Start of Block
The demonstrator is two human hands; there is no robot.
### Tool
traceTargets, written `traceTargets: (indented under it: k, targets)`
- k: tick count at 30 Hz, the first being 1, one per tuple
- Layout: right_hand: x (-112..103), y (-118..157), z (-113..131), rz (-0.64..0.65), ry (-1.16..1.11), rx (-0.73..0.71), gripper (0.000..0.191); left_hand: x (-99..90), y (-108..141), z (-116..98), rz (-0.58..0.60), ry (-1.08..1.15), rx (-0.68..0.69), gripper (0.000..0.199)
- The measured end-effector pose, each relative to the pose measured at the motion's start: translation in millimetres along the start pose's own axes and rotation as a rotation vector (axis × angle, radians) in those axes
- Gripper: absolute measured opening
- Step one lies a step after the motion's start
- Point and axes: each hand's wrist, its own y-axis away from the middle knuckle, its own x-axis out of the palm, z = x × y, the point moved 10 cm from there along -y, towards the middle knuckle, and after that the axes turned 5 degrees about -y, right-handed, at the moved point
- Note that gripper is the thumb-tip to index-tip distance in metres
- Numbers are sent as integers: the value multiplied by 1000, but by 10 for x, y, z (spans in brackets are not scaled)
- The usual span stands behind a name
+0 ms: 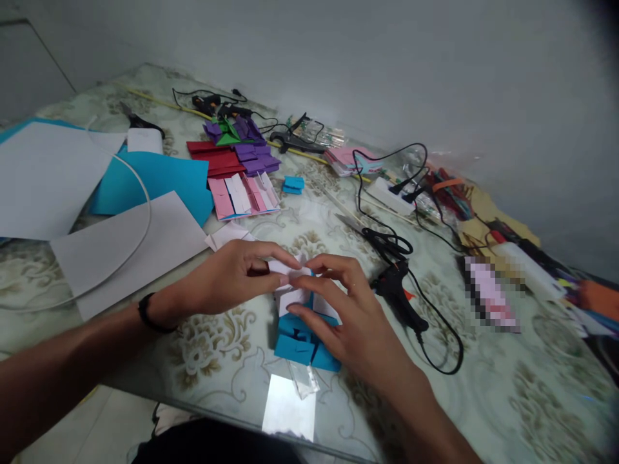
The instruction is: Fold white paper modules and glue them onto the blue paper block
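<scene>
Pinched between the fingertips of my left hand (pixel 227 277) is a piece of white folded paper (pixel 291 300). My right hand (pixel 355 316) grips the same piece from the other side, its thumb low and its fingers curled over the top. Directly below the white paper lies blue folded paper (pixel 293 348), flat on the table; whether the two are joined is hidden by my fingers. A small clear plastic piece (pixel 304 380) touches the blue paper's near edge. Another white folded paper (pixel 229 236) rests just beyond my left hand.
A glue gun (pixel 399 293) and black scissors (pixel 382 241) lie right of my hands. Large white sheets (pixel 130 251) and blue sheets (pixel 155 180) spread left, under a white cable (pixel 145 193). Folded pink pieces (pixel 222 198), red pieces (pixel 213 158) and a power strip (pixel 391 195) sit farther back.
</scene>
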Motion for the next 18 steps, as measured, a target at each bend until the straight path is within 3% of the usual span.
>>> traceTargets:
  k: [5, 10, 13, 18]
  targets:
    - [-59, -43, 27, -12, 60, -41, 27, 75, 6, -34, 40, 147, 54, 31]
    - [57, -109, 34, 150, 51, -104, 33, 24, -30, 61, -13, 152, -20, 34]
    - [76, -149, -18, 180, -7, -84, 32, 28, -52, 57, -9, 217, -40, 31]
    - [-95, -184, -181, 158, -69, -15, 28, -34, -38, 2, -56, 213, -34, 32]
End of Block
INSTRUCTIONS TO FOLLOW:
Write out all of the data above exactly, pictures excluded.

REPLY:
The demonstrator is two human hands; there is no robot.
### Tool
traceTargets, written `traceTargets: (indented under it: k, targets)`
- k: tick count at 30 Hz, the first being 1, one per tuple
- Layout: right_hand: x (-112..103), y (-118..157), z (-113..131), rz (-0.64..0.65), ry (-1.16..1.11), rx (-0.73..0.71), gripper (0.000..0.191); left_hand: x (-99..90), y (-108..141), z (-116..98), rz (-0.58..0.60), ry (-1.08..1.15), rx (-0.68..0.69), gripper (0.000..0.199)
- The measured end-effector pose, each relative to the pose measured at the motion's start: translation in millimetres along the start pose's own axes and rotation as a rotation vector (axis × angle, radians) in those axes
- Gripper: absolute measured opening
- Step one lies a step after the motion's start
- Point and axes: each hand's wrist, its own y-axis away from the middle knuckle, its own x-axis out of the palm, z = x × y, the point moved 10 cm from there along -y, towards the middle knuckle, and after that the axes turned 5 degrees about -y, right-handed, at the moved point
- Note that gripper is the thumb-tip to index-tip distance in metres
- Numbers are sent as integers: the value multiplied by 1000, but by 10 for x, y, z (spans in brackets are not scaled)
- The usual span stands behind a name
+0 ms: 
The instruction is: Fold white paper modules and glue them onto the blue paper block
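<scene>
Pinched between the fingertips of my left hand (pixel 227 277) is a piece of white folded paper (pixel 291 300). My right hand (pixel 355 316) grips the same piece from the other side, its thumb low and its fingers curled over the top. Directly below the white paper lies blue folded paper (pixel 293 348), flat on the table; whether the two are joined is hidden by my fingers. A small clear plastic piece (pixel 304 380) touches the blue paper's near edge. Another white folded paper (pixel 229 236) rests just beyond my left hand.
A glue gun (pixel 399 293) and black scissors (pixel 382 241) lie right of my hands. Large white sheets (pixel 130 251) and blue sheets (pixel 155 180) spread left, under a white cable (pixel 145 193). Folded pink pieces (pixel 222 198), red pieces (pixel 213 158) and a power strip (pixel 391 195) sit farther back.
</scene>
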Motion for the next 18 steps, as measured, a target at each bend until the straight path is within 3% of the usual span.
>>> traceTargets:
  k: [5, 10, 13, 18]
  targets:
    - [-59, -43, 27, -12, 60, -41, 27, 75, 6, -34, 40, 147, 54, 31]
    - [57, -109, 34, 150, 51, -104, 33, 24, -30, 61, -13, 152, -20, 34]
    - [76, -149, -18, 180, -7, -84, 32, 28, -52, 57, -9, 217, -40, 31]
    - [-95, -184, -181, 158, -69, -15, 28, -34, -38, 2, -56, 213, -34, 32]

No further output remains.